Salman dazzled Trump and Jared Kushner with his wealth, made never-fulfilled promises of arms purchases and increased oil production, and carried out a terribly destructive war in Yemen with US logistical and weapons support. How well did Biden do on those issues?

While Biden greeted Salman with a fist bump, he says he personally told Salman he “blamed” him for the Khashoggi murder. The Saudis deny that, and Biden moved on.

On Yemen, Biden says the Saudis are now obeying a truce and that Yemenis now enjoy their first peace in several years. But the Saudis have promised to stop their bombing of Yemen before, only to resume when the Americans’ attention was elsewhere.

As for the Saudis stepping up oil production as a contribution to lowering of gas prices here, no such arrangement was announced. As in the past, the Saudis are mainly responsive to markets and moneymaking opportunities for them. Right now, they’re busy, along with the Chinese, in buying up cheap Russian oil.

The crown prince doesn’t seem the least interested in helping a Democratic president who has publicly reviled him as a “pariah.”

Biden also met with leaders of eight other Arab countries, including President Abdel Fattah el-Sisi of Egypt, where tens of thousands of political prisoners are in jail as part of a crackdown on dissent. Biden’s spokesman said: “He will bring up human rights with every leader that he meets with.”

Sure. But eight of the nine countries have unelected leaders who show little tolerance for dissent. What they want is more US weapons to keep their citizens under wraps, and they’ll probably get them.

Two States, Two Peoples?

Regarding Israel, Biden was of course far more forthcoming with Israel than with the Palestinians. Except for disagreement on Iran, it was the usual show of partiality toward Israel and hopefulness of a “two-states, two peoples” solution to the conflict.
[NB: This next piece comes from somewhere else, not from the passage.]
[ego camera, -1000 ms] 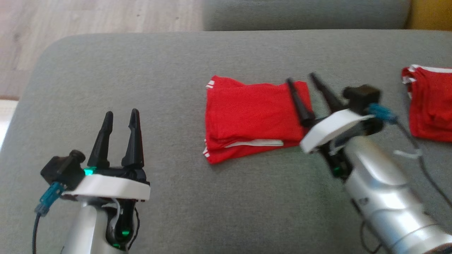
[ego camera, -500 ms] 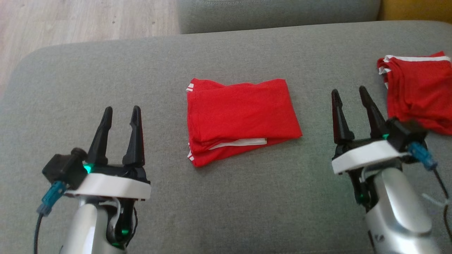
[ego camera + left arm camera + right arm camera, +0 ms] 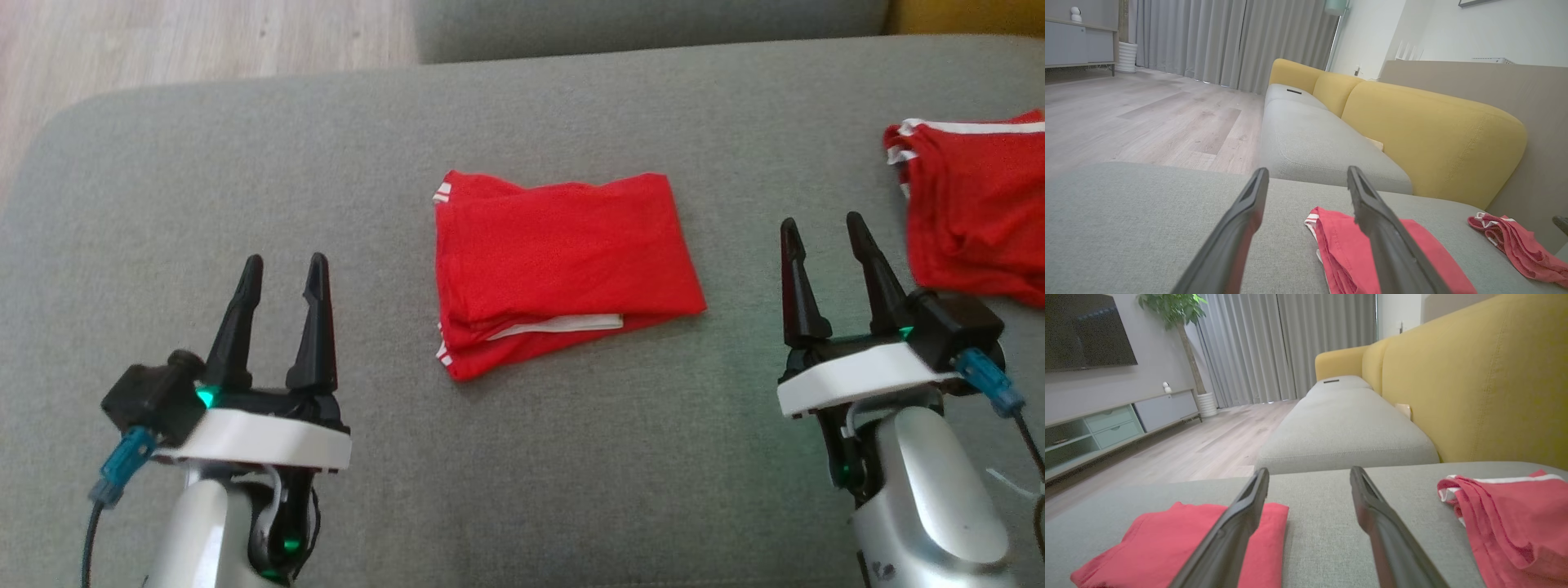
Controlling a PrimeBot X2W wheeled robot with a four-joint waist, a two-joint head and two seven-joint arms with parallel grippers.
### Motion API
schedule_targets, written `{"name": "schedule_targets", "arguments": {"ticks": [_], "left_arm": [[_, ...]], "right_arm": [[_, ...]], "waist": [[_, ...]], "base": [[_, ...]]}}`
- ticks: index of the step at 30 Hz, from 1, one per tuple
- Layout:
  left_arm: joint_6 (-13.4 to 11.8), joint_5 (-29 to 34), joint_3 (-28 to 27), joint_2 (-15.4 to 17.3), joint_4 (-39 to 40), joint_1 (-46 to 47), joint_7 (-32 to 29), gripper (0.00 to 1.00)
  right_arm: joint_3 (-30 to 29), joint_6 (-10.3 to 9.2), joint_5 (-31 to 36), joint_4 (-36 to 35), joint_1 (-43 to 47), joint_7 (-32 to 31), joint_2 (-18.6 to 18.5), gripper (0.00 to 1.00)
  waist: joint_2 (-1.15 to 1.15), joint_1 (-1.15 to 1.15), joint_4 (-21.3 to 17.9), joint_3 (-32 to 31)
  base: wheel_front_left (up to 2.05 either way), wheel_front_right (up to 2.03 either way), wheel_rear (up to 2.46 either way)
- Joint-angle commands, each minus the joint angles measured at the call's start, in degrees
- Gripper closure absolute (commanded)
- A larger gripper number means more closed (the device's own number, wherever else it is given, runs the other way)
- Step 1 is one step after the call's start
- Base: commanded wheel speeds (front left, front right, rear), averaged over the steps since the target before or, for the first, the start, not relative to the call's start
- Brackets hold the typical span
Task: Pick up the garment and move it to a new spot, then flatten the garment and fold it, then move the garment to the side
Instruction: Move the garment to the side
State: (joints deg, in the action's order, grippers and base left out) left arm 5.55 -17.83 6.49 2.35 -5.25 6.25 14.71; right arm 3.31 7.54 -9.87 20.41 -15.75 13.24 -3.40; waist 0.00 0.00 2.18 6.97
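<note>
A red garment (image 3: 563, 265) with white trim lies folded into a rectangle in the middle of the grey cushion (image 3: 245, 163). It also shows in the left wrist view (image 3: 1343, 253) and the right wrist view (image 3: 1167, 535). My left gripper (image 3: 282, 269) hovers open at the lower left, well left of the folded piece, nothing between its fingers. My right gripper (image 3: 820, 229) stands open at the lower right, between the folded piece and a second red garment (image 3: 976, 208), empty too.
The second red garment (image 3: 1506, 522) lies crumpled at the cushion's right side near the yellow backrest (image 3: 1474, 388). Another grey seat cushion (image 3: 1310, 139) continues beyond. Wooden floor (image 3: 163, 41) lies past the cushion's far left edge.
My right gripper has drawn back off the folded garment's right edge and swung right, fingers now pointing up. The left gripper has stayed put. The camera has shifted slightly.
</note>
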Motion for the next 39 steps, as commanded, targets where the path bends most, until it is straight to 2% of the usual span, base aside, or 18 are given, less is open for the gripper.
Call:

Biden met with President Abbas of the Palestinian Authority and expressed the “hope” that Palestinian children will “one day enjoy the same freedom and self-determination as their neighbors.” But he gave no indication that the US would take initiatives to help realize that hope, or at least restore political and humanitarian support of the Palestinians that Trump had ended.

As for Iran, although Biden upheld support for restoring the nuclear deal, he also (and needlessly) bowed to Israel’s hardliners by promising to attack Iran’s nuclear facilities if all else fails.

That was a particularly shortsighted comment given the importance of the nuclear deal not just for forestalling any Iranian effort to build a bomb, but also for removing sanctions on Iran’s oil exports, which could benefit the US and might forestall Iran’s reportedly imminent sale of drones to Russia for use against the Ukrainians.

Redefining Progress

If we’re writing up a balance sheet on Biden’s trip, the positives are a $1 billion grant for food security assistance for the Middle East and North Africa, a possible nudge of Saudi Arabia closer to establishing official relations with Israel, and restoration of the US policy that recognizes the necessity of a two-states solution in Israel-Palestine. But many questions remain, such as: Will the Saudis end their intervention in Yemen? Will they push for a meaningful increase in OPEC oil production? Will US policy in the Middle East be guided in any important way by human rights priorities? And will the US get serious about restoring the Iran nuclear deal? Until those questions are answered in the positive, Biden’s mission will have to be considered to have accomplished very little.

Biden’s trip brought US Mideast policy back to where it had been before Trump: support of Israel and the two-state solution, support of Saudi Arabia for strategic and economic reasons, endorsement of the nuclear deal with Iran, and reaffirmation that the US intends to be the main outside player in Middle East affairs. No breakthroughs, but no return to Trump’s unqualified support of Netanyahu’s Israel, his craven relationship with Saudi Arabia, and his abandonment of the nuclear deal with Iran. I suppose some might call that progress.

Mel Gurtov, syndicated by PeaceVoice, is Professor Emeritus of Political Science at Portland State University and blogs at In the Human Interest.